Requests for devices can vary hugely in the type, number and combination of devices requested. For example, a web server workload may require offloads for video transcoding, SSL and log file compression. Offloads may involve different types of devices, including programmable hardware (GPUs, FPGAs, etc.), fixed function hardware (QuickAssist, TPUs, etc.) and special-purpose hardware such as High precision Time Synchronization cards. If each combination of hardware resources were to be expressed as parts of flavors, the number of flavors will increase rapidly. That is a problem because operators often use flavors for usage and billing.

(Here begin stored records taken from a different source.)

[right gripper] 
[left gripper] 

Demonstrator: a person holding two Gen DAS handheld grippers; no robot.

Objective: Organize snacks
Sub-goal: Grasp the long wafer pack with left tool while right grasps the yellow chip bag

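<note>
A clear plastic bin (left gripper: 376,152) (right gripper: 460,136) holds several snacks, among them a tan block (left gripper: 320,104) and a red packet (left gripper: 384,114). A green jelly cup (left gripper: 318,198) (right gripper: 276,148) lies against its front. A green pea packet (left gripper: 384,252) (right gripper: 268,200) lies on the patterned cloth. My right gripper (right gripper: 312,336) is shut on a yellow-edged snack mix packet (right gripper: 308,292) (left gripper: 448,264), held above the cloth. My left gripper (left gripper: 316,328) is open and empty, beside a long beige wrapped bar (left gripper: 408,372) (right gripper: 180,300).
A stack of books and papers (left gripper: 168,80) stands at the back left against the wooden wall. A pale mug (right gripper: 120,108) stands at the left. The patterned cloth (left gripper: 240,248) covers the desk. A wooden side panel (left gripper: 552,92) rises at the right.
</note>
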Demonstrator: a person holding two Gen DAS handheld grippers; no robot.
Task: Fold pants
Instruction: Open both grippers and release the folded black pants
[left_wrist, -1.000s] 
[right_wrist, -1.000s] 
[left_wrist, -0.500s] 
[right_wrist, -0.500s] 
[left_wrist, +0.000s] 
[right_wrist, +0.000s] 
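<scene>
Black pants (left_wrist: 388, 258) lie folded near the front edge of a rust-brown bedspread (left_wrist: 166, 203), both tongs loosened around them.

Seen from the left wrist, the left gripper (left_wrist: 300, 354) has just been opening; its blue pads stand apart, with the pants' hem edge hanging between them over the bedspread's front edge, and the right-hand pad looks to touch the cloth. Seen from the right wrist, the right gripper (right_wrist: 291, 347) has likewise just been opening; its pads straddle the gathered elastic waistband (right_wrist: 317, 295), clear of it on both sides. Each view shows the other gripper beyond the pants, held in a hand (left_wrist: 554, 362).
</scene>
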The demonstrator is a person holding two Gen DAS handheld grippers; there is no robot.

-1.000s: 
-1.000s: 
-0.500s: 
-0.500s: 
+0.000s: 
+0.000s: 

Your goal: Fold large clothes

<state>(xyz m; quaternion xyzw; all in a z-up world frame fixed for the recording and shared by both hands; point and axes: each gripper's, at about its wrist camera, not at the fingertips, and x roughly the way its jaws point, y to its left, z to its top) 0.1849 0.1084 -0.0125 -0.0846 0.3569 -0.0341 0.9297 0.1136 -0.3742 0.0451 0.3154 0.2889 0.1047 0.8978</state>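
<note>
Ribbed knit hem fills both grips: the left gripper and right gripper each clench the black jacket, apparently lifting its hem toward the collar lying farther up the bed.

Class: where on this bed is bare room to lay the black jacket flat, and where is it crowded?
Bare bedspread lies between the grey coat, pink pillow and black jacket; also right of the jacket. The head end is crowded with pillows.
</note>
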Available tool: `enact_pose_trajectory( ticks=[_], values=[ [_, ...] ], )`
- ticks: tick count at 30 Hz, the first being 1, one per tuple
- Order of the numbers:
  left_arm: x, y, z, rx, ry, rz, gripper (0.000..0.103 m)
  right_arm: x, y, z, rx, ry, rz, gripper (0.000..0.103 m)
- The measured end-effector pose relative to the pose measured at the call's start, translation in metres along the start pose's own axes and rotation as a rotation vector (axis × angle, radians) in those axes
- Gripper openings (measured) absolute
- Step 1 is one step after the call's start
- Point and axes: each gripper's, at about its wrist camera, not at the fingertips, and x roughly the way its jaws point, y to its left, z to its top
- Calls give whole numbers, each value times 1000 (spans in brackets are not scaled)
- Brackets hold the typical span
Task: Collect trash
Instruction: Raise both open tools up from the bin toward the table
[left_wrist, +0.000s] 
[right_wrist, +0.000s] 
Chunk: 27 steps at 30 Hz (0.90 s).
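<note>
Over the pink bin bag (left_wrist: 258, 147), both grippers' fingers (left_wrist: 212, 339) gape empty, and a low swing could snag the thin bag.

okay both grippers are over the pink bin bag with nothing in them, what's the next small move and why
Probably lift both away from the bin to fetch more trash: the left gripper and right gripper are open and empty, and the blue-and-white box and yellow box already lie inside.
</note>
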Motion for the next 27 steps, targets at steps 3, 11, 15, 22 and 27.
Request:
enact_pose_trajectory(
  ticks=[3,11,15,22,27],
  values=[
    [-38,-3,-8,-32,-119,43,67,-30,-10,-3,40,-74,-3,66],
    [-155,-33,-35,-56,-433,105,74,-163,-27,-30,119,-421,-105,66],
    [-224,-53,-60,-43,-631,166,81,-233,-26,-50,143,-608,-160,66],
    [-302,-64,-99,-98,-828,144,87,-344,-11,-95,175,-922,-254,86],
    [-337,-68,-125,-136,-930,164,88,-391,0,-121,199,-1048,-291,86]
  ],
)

So, we wish to separate the specification of accelerator resources in an instance request into a new entity called a device profile.
Use Cases¶
The operator should be able to create, publish, update and delete device profiles.
The operator should be able to compose a device profile into a flavor, so that the end user can request an instance using the flavor alone.

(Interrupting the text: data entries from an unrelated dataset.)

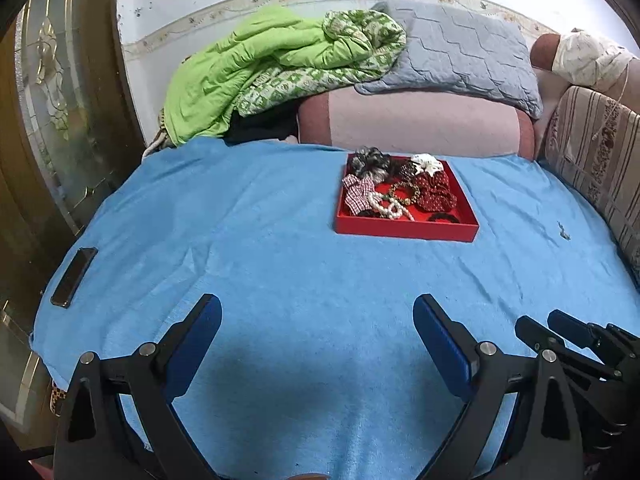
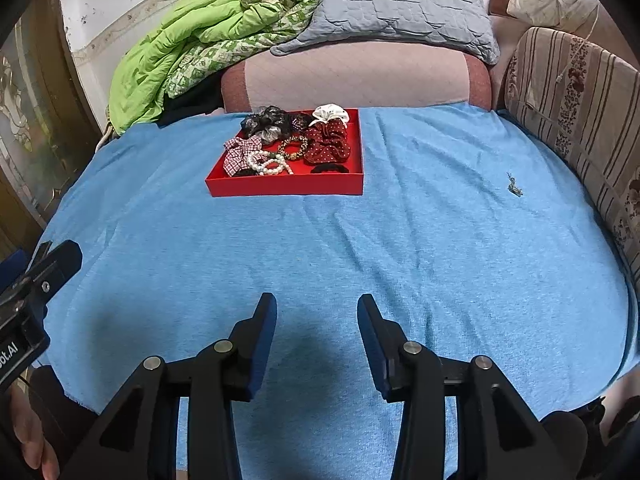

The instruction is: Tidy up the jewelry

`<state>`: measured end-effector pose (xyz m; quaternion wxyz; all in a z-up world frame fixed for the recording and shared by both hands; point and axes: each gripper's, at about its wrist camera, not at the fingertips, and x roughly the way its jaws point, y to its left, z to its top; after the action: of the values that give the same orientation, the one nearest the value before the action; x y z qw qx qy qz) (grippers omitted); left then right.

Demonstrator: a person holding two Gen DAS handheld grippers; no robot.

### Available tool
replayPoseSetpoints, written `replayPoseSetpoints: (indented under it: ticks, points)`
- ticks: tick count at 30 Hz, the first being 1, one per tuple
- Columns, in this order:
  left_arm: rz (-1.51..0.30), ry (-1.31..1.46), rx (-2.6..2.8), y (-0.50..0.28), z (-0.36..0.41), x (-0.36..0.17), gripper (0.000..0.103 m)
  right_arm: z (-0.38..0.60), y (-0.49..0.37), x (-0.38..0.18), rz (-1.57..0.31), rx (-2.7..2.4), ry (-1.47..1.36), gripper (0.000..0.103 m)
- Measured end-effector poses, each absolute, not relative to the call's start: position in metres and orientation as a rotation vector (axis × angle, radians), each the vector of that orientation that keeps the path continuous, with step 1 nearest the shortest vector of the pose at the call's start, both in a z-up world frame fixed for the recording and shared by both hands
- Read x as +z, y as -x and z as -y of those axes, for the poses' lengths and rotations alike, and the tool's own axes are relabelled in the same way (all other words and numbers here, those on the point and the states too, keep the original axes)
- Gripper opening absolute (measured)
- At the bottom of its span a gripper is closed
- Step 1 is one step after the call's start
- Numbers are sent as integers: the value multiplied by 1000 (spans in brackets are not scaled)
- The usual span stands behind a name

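Left wrist view: the left gripper (image 1: pixel 318 320) is being held low over the near part of the blue blanket (image 1: pixel 280 264), its jaws spread wide and holding nothing. In the right wrist view the right gripper (image 2: pixel 317 318) is being held likewise over the blanket, its jaws parted more narrowly and also empty. Both are being kept well apart from the red tray (image 1: pixel 406 230), which is lying on the far part of the bed, just in front of the pink bolster (image 1: pixel 420 120).

The tray is being filled already: a white pearl bracelet (image 2: pixel 266 166), a gold-and-dark beaded bracelet (image 2: pixel 294 148), a checked scrunchie (image 2: pixel 240 154), a dark red dotted scrunchie (image 2: pixel 328 142), a black-grey scrunchie (image 2: pixel 264 122) and a white scrunchie (image 2: pixel 330 114) are lying heaped together inside it. One small metallic piece (image 2: pixel 514 188), too small to be identified, is lying alone on the blanket, to the right of the tray and well apart from it.

The task is judged to be near its end, with that stray piece likely the last to be gathered. A reach forward and to the right is being called for, probably by the right gripper, with a fine pinch, since the piece is lying flat on soft, yielding cloth.

Around the bed, a green quilt (image 1: pixel 248 68) and a grey quilted pillow (image 1: pixel 464 48) are being kept against the wall, a striped cushion (image 2: pixel 576 92) is standing at the right, and a dark phone (image 1: pixel 74 276) is lying at the blanket's left edge.
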<state>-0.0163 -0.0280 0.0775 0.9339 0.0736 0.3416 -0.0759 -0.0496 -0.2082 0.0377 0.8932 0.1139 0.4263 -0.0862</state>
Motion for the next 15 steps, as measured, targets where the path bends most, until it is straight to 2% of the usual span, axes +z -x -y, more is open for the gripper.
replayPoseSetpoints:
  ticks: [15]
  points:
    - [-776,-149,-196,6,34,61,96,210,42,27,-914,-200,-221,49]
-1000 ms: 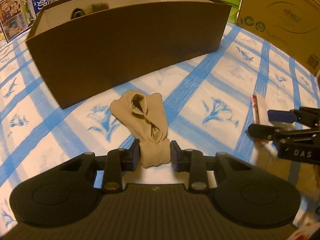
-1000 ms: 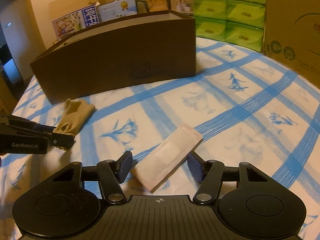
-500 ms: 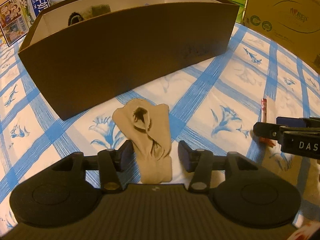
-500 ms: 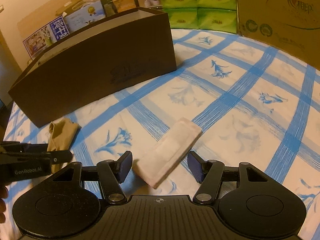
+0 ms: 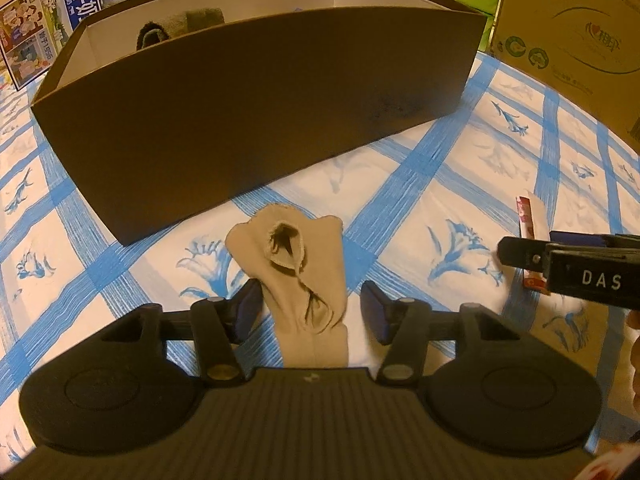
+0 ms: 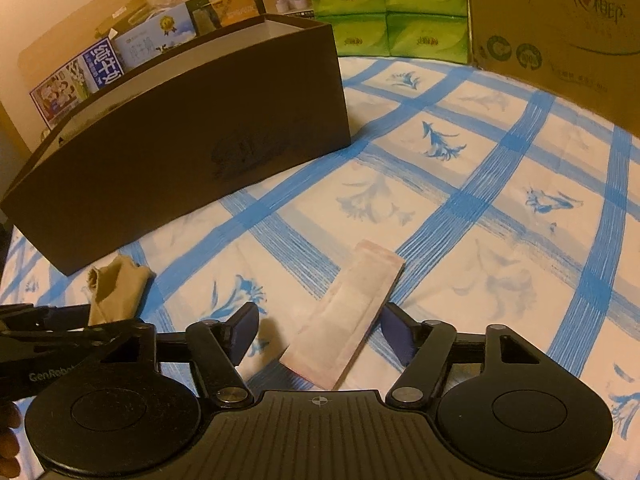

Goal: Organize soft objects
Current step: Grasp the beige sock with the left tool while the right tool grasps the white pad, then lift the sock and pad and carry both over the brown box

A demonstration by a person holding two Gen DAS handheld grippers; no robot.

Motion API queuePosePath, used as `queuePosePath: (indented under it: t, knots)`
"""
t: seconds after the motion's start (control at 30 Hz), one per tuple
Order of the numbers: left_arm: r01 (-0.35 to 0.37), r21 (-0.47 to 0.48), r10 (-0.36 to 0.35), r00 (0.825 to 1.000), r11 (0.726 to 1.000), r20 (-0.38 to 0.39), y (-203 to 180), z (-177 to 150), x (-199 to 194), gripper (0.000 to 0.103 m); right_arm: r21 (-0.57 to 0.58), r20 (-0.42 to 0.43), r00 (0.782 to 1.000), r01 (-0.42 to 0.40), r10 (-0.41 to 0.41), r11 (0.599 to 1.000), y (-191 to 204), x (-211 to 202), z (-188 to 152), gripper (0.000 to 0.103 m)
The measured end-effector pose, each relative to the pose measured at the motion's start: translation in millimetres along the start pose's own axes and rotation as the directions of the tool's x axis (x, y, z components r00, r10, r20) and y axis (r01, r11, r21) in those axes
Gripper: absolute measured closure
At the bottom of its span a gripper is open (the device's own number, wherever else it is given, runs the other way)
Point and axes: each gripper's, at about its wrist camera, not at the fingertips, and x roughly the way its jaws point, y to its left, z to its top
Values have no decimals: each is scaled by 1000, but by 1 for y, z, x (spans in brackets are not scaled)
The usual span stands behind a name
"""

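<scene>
1. Bedsheet (image 6: pixel 500 216), blue-checked, is being used as the work surface, so the soft items are lying flat within reach.
2. Brown box (image 5: pixel 256 120) is being kept open-topped just beyond both items, seemingly as the place they are meant for.
3. Beige sock (image 5: pixel 298 276) is being straddled by the left gripper (image 5: pixel 311 308), its jaws parted and lined up for a pinch.
4. Pink packet (image 6: pixel 346 314) is being framed likewise by the right gripper (image 6: pixel 319 326), jaws spread and gripping nothing.
</scene>
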Motion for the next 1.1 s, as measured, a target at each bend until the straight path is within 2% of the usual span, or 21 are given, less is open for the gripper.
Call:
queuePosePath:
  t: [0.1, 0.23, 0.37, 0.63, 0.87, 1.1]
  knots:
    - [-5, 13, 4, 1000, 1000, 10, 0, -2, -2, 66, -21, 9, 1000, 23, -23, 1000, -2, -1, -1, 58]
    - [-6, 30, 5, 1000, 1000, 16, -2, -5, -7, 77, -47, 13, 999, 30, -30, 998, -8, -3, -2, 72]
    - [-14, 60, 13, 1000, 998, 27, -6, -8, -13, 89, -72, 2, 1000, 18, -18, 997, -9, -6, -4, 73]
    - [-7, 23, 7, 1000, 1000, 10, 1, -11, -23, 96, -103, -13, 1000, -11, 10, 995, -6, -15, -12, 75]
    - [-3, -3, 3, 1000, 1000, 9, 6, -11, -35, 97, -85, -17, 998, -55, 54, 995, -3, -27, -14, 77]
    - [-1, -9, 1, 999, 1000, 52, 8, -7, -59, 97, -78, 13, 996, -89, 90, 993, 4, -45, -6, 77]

The end user should be able to request an instance to be created or updated, using a flavor and a device profile separately.
The operator should be able to enable or disable specific device profiles.
On an upgrade, device profiles from a certain number of past releases should continue to be usable by operators.
The ability to update or enable/disable device profiles may be addressed in the future after operator feedback.
The operator may use device profile usage to bill end users. That is outside the scope of this spec.
Proposed change¶
Overview¶
A device profile is a named set of the user requirements for one or more accelerators. It can be viewed as a flavor for devices. Broadly it includes two things: the desired amounts of specific resource classes and the requirements that the resource provider(s) must satisfy. While the resource classes are the same as those known to Placement, some requirements would correspond to Placement traits and others to properties that Cyborg alone knows about.
The device profile format is a Python dictionary with syntax similar to granular resource requests for Nova flavors. Here is an example:
{
'name': 'my_device_profile',
'description': 'Image classification',
'groups': [
{ 'resources:CUSTOM_ACCELERATOR_FPGA':'1',
'trait:CUSTOM_FPGA_INTEL_ARRIA10':'required',
'accel:function_id':'3AFB'
},
{ 'resources:CUSTOM_ACCELERATOR_GPU':'2',
'trait:CUSTOM_GPU_MODEL_NAME':'required',
'accel:video_ram':'2GB'
},
]
'uuid': '8411555e-3cbf-47de-988c-b5e30bbfa035' # auto-generated
}
The fields and syntax are explained in the Section Device Profile structure.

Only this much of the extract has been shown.